* _Exercise requirements_
In the material below, find the line that contains "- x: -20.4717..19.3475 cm" and the line that contains "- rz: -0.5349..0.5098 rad", then write out exactly those two lines and everything between them.

....

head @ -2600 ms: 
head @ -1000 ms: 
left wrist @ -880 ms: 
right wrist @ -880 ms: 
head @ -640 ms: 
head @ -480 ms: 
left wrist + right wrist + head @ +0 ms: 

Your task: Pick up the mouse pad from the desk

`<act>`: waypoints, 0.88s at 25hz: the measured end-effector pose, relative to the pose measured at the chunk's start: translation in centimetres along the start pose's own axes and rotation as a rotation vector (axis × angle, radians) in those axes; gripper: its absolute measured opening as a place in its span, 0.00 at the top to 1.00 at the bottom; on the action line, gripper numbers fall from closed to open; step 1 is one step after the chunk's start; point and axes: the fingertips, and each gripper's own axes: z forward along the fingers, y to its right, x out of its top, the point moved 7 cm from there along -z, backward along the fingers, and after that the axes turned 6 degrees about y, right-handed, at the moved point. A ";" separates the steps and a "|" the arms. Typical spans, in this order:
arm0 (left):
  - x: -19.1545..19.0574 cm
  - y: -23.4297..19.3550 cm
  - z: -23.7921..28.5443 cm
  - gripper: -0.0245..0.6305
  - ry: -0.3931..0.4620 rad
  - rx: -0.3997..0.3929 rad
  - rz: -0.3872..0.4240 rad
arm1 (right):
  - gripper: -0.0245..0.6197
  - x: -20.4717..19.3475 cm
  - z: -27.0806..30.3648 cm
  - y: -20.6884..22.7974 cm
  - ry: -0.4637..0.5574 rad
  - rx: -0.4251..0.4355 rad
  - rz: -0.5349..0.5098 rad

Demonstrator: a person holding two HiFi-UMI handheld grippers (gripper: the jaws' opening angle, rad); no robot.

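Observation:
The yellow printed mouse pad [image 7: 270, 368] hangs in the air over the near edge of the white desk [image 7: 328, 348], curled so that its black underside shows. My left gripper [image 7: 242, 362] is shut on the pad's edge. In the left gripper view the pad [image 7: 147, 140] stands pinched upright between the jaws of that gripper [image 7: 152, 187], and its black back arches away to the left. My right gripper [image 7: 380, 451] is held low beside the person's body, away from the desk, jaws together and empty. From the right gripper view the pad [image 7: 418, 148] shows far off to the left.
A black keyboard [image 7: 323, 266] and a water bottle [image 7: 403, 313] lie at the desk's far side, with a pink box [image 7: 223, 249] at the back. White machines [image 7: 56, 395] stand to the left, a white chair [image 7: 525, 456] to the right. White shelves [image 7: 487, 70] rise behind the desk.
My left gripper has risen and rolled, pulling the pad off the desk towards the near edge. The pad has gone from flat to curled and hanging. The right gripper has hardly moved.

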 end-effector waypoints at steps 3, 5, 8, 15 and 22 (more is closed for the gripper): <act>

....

* _Your solution_
  - x: -20.4717..19.3475 cm
  - z: -27.0806..30.3648 cm
  - y: -20.6884..22.7974 cm
  - ry: -0.4637..0.5574 rad
  - rx: -0.4251..0.4355 rad
  - rz: -0.5349..0.5098 rad

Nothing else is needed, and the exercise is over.